Source material:
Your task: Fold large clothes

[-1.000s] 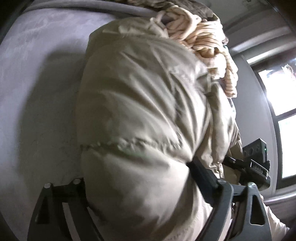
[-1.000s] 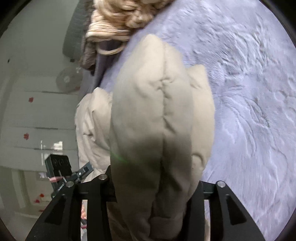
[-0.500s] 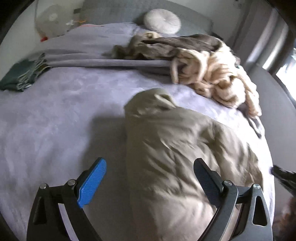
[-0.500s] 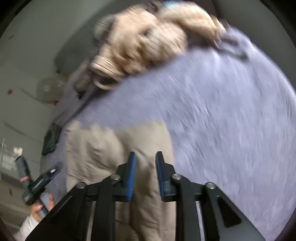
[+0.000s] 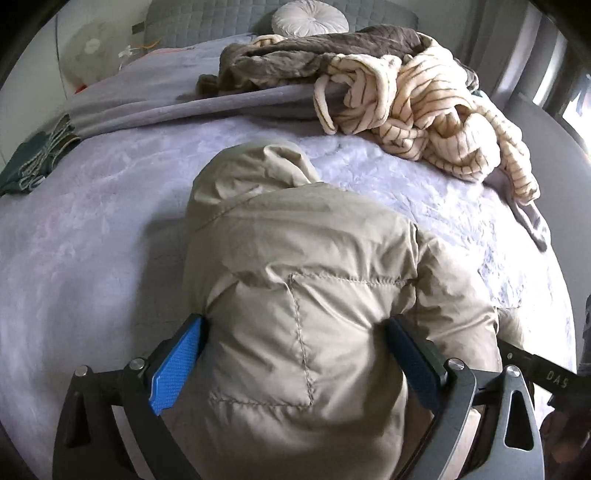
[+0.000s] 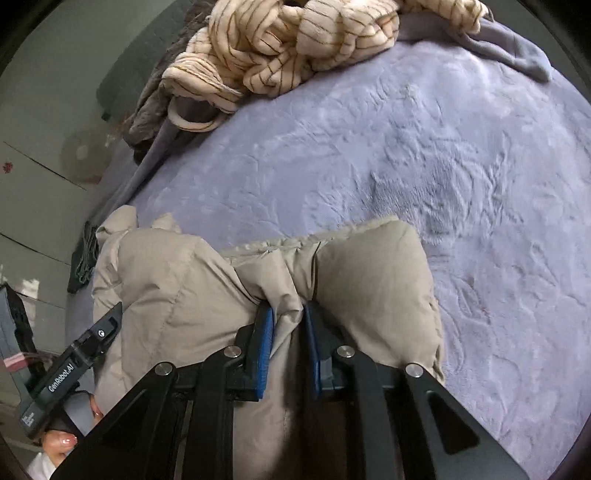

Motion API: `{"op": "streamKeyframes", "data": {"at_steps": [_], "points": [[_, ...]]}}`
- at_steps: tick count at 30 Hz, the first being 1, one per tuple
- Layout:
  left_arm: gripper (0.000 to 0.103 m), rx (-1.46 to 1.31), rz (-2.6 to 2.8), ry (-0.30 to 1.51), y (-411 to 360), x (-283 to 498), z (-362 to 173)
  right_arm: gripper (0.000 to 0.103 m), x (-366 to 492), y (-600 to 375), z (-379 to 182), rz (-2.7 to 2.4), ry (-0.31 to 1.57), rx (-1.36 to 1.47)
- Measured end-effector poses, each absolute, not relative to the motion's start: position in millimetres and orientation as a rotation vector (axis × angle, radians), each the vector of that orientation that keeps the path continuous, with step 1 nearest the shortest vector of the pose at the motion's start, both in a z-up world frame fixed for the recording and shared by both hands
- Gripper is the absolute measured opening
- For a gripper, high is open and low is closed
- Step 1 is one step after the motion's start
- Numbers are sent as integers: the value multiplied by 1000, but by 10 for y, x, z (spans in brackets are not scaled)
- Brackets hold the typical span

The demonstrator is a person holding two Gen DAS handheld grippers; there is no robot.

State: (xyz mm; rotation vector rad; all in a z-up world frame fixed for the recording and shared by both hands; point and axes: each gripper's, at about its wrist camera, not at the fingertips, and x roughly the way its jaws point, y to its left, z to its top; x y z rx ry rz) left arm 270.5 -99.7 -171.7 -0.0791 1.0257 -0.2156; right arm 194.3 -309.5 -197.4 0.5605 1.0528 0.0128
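A beige puffer jacket lies bunched on the lavender bed cover, hood pointing toward the head of the bed. My left gripper is wide open, its blue-padded fingers standing on either side of a thick fold of the jacket. In the right wrist view the jacket sits at the lower left. My right gripper is shut on a pinch of the jacket's fabric. The left gripper's body shows at the left edge there.
A cream striped garment and a brown garment are piled at the head of the bed, also seen in the right wrist view. A folded dark green cloth lies at the left edge. A round white cushion rests against the headboard.
Both grippers let go of the jacket and dropped it onto the bed. The right gripper has since closed on a pinch of fabric; the left has moved in, open, around a fold.
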Motion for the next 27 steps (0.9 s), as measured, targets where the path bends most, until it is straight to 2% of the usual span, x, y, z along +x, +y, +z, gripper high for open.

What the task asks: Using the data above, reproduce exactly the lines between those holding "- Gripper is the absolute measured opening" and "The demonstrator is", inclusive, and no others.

Output for this task:
- Gripper is the absolute measured opening
- For a gripper, high is open and low is closed
- Step 1 is one step after the motion's start
- Numbers are sent as integers: the value multiplied by 1000, but by 10 for y, x, z (spans in brackets are not scaled)
- Brackets hold the typical span

The demonstrator is a person holding two Gen DAS handheld grippers; there is no robot.

The answer to this exercise has been fully stated.